Frank Black, also known by the stage name Black Francis real name Charles Michael Kittridge Thompson IV, born April 6, 1965 in Boston, Massachusetts, is an American musician. He was one of the founding members of the alternative rock band Pixies. Thompson was raised in Harbor City, California. He studied in the University of Massachusetts, before taking off to Puerto Rico as part of an exchange program. It was there where he reportedly spent six months in an apartment with a “weird, psycho, roommate,”Timeline 1 who inspired the song “Crackity Jones.” Many of the Pixies” early songs refer to Thompson”s experiences in Puerto Rico, most notably “Isla De Encanta,” incorrectly named after the island”s motto, “Isla Del Encanto” Island of Charm. Thompson finally left his studies after thinking whether he would go to New Zealand to view Halley”s Comet or to start a rock band with his former roommate from Massachusetts, Joey Santiago.
The Pixies were active from 1986 to 1992. They found success primarily on college radioTimeslines 2 in America and became very popular in Britain and throughout Europe. They have kept a following, and have since been seen as one of the best and most influential rock groups of that style.
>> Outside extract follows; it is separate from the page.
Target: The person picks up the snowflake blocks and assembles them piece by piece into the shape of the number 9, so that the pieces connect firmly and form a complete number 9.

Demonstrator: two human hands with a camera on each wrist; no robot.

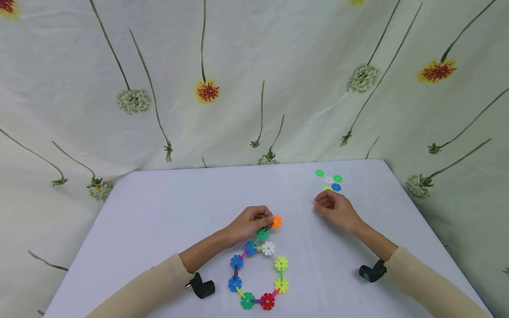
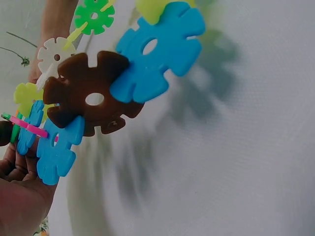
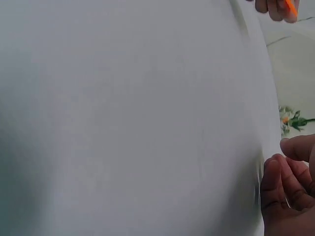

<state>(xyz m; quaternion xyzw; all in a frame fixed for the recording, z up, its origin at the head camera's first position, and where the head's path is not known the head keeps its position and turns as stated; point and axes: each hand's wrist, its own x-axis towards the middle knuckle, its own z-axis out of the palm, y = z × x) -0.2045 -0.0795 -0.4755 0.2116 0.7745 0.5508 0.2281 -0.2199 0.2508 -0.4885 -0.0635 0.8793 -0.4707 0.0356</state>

His lyrics are noted for their sometimes weird references to unusual topics like outer space, unexplained phenomena such as UFOs, and even The Three Stooges. He has also used the Bible as a source for his stories, most known in the tale of “Nimrod”s Son” and the stories of Uriah and Bathsheba in “Dead” and Samson in “Gouge Away”. Lyrics with a focus on science fiction were mostly used on his three solo albums of the mid-1990s which were Frank Black, Teenager of the Year, and The Cult of Ray.All Music 3 With the Catholics, his lyrics have more often tended towards historical topics; for example, on Dog in the Sand, there is a song called “St. Francis Dam Disaster”, which is about the catastrophic collapse of the St. Francis Dam near Los Angeles in March, 1928 and the All My Ghosts ep featured an account of the “Humboldt County Massacre” of Wiyot Indians on February 26, 1860 near Eureka, California. This shows in in Thompson”s songcraft, one left in two murder victim tributes: “The Last Stand of Shazeb Andleeb”, eulogizing a Pakistani student at Narbonne High School in Harbor City, California who was beaten to death on May 18, 1995; and “I Gotta Move”, a copy for Eraserhead actor Jack Nance, who died from head trauma apparently sustained during an alteraction in the parking lot of Winchell”s Doughnut House in Pasadena on December 29, 1996.
Other lyrics celebrate film, music and literature like directors Luis Bunuel in “Debaser” and Jacques Tati in “The Jacques Tati”; rockers Jonathan Richman “The Man Who Was Too Loud”, the Ramones “I Heard Ramona Sing” and singer Johnny Horton “If It Takes All Night” and writers Ray Bradbury “The Cult of Ray” and Madeleine L”Engle “Headache”.